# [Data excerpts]
________________________

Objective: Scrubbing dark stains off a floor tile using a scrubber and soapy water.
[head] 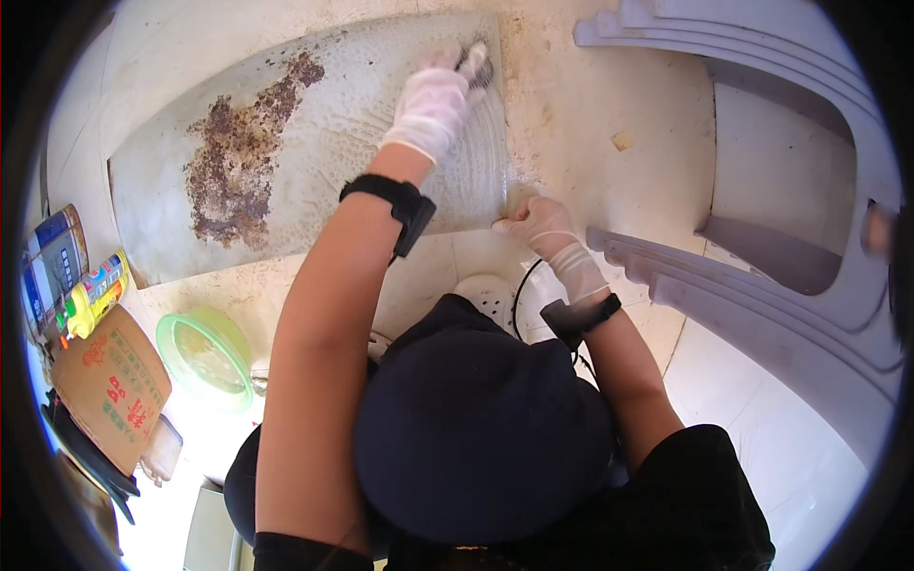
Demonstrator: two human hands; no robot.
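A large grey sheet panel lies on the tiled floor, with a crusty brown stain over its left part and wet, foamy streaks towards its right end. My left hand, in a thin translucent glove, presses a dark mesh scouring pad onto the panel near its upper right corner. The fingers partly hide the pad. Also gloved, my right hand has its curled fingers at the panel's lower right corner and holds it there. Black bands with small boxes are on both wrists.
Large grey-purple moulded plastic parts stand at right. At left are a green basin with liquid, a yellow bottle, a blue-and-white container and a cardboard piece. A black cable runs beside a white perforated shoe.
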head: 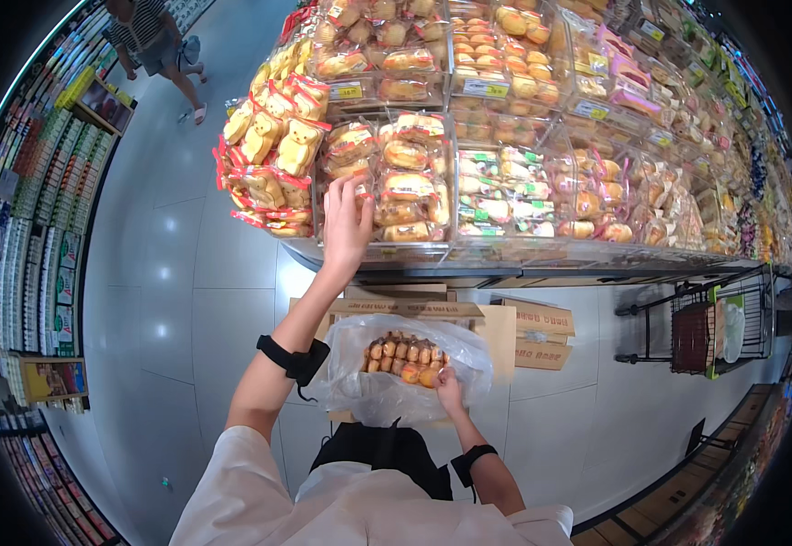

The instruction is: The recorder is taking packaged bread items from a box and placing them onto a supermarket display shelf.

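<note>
My left hand (pixel 349 222) reaches over the front of a clear bin, its fingers spread a little over packaged bread rolls (pixel 351 153). I see nothing held in it. Below the display, an open cardboard carton (pixel 498 334) is lined with a clear plastic bag (pixel 348 368). Rows of small packaged breads (pixel 396 351) lie inside the bag. My right hand (pixel 448 391) is down at the carton, fingers curled on the edge of a packaged bread (pixel 423 375) of a more golden colour. The fingertips are partly hidden.
Bear-shaped packaged breads (pixel 276 140) bulge from the display's left end. Tiered clear bins (pixel 505 242) run to the right. Behind the carton lies a second cardboard box (pixel 542 334). A shopping cart (pixel 723 331) stands right. A person (pixel 153 41) walks in the left aisle beside stocked shelves (pixel 54 184).
</note>
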Motion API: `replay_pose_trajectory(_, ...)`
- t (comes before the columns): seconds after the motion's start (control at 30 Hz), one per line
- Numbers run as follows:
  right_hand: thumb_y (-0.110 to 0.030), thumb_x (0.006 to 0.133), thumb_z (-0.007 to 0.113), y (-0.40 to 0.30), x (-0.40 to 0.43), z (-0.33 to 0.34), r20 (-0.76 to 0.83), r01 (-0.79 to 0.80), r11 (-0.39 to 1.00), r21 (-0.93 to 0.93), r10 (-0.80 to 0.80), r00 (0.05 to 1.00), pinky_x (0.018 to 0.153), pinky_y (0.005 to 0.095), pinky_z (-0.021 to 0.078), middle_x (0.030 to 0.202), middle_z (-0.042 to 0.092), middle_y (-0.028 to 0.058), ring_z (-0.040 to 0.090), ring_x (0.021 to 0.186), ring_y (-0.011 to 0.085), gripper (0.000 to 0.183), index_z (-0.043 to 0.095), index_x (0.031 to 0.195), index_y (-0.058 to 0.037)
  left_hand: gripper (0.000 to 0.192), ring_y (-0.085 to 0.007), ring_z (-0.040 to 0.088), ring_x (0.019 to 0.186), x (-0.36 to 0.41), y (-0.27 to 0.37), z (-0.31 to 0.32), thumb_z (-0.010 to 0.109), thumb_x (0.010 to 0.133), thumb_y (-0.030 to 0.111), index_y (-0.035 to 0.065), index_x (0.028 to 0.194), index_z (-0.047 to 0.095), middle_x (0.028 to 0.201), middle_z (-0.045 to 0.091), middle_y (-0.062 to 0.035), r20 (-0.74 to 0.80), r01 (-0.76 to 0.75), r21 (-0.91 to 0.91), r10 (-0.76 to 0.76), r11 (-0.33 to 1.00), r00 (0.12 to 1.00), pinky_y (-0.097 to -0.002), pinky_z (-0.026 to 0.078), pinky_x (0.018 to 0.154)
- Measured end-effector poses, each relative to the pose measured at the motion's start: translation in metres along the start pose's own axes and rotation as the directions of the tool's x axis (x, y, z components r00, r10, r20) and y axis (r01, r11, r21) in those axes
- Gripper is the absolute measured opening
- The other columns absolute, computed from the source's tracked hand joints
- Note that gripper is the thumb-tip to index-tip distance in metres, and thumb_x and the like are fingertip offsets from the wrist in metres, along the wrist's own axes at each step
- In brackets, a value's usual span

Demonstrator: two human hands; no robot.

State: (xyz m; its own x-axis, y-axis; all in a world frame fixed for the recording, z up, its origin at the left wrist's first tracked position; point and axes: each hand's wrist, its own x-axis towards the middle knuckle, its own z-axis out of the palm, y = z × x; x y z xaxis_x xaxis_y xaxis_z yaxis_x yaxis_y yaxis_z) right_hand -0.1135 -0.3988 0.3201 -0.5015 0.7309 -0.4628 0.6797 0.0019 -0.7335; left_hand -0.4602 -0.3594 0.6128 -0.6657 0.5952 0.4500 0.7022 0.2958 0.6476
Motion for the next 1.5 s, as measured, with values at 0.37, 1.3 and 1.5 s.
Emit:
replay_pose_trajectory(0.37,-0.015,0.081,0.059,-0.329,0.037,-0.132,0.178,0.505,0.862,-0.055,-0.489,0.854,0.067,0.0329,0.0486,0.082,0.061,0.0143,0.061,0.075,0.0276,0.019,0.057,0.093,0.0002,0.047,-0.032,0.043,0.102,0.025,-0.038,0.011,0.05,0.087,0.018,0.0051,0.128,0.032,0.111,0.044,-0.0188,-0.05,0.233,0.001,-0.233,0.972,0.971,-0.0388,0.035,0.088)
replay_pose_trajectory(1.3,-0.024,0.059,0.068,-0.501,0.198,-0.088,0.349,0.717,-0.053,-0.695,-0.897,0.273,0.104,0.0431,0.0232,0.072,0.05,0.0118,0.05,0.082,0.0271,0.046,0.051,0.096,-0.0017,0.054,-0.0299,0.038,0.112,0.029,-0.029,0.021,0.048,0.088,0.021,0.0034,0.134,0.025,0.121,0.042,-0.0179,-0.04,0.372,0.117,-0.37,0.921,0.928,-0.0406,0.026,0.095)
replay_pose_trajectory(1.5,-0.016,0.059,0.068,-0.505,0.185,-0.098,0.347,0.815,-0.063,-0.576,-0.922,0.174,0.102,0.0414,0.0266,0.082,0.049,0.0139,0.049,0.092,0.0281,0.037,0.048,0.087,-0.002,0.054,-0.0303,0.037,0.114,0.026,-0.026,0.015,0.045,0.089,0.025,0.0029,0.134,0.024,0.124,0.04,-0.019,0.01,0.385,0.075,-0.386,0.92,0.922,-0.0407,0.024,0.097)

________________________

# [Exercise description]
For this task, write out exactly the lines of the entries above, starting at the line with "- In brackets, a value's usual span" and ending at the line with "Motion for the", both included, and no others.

# [Exercise answer]
- In brackets, a value's usual span

Demonstrator: two human hands; no robot.

State: (xyz m; its own x-axis, y-axis; all in a world frame fixed for the recording, z up, its origin at the left wrist's first tracked position; point and axes: each hand's wrist, its own x-axis towards the middle knuckle, its own z-axis out of the palm, y = z × x; x y z xaxis_x xaxis_y xaxis_z yaxis_x yaxis_y yaxis_z) right_hand -0.1135 -0.3988 0.3201 -0.5015 0.7309 -0.4628 0.6797 0.0019 -0.7335; left_hand -0.4602 -0.3594 0.6128 -0.6657 0.5952 0.4500 0.7022 0.2958 0.6476
Motion for the next 1.5 s, as measured, with values at 0.37, 1.3 and 1.5 s.

The submitted answer is complete.